#### [PROVIDED INFORMATION]
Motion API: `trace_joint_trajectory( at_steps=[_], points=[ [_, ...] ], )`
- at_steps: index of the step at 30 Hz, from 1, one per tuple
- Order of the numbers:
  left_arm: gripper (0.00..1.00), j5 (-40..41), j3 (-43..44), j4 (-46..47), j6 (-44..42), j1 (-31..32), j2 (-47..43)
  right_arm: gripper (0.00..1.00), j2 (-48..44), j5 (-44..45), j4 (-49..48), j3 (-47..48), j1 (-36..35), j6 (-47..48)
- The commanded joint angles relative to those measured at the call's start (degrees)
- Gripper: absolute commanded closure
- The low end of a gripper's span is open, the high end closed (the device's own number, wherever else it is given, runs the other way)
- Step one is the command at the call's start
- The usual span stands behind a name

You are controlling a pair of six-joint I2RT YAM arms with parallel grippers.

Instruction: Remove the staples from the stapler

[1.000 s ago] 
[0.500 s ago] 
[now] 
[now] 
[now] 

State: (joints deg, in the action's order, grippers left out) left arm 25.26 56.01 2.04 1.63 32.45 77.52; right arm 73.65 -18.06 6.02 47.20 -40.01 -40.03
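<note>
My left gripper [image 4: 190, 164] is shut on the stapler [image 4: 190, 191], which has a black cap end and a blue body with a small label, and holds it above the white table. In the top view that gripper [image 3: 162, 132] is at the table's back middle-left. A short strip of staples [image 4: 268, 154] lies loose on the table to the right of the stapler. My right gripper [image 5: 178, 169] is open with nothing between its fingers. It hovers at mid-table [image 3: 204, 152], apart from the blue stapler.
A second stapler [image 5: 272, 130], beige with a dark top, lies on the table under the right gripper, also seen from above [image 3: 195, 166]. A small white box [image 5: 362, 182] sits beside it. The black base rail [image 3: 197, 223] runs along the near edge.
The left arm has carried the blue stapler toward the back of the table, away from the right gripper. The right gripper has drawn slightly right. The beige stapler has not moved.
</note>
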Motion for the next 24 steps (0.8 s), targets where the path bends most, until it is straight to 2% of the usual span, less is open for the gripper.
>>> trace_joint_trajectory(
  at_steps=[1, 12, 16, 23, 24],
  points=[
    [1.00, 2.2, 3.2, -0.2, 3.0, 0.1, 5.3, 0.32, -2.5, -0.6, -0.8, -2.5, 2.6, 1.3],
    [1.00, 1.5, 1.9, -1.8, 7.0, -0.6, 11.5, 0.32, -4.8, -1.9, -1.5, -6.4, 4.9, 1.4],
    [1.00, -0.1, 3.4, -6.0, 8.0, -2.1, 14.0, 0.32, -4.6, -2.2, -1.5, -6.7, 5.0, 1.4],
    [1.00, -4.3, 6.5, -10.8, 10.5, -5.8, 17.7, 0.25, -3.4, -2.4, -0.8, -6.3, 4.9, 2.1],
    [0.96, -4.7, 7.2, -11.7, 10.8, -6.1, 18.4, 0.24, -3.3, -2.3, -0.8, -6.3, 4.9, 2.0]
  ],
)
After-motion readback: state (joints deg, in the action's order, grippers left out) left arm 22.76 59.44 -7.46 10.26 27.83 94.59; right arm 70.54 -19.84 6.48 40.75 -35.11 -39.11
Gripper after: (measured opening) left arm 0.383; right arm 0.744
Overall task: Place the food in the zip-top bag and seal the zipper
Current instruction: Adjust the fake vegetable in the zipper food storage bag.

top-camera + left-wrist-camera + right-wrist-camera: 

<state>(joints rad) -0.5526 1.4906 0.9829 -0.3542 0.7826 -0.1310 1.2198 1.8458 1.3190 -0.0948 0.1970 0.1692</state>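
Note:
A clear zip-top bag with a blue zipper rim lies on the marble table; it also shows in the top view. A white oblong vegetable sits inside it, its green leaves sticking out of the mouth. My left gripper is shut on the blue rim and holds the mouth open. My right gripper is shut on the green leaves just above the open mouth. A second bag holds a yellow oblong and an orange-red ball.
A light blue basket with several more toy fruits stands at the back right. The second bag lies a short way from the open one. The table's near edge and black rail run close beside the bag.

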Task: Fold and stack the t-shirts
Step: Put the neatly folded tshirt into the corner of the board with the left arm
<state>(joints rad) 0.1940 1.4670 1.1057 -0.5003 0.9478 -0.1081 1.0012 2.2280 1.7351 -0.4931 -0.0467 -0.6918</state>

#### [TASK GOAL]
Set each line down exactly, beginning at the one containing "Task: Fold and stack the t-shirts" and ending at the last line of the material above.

#### [ANSWER BOX]
Task: Fold and stack the t-shirts
Step: Put the neatly folded tshirt into the corner of the board with the left arm
<state>(joints rad) 0.1940 1.4670 1.1057 -0.5003 0.9478 -0.1081 1.0012 2.2280 1.7351 -0.4931 -0.0467 -0.6918</state>

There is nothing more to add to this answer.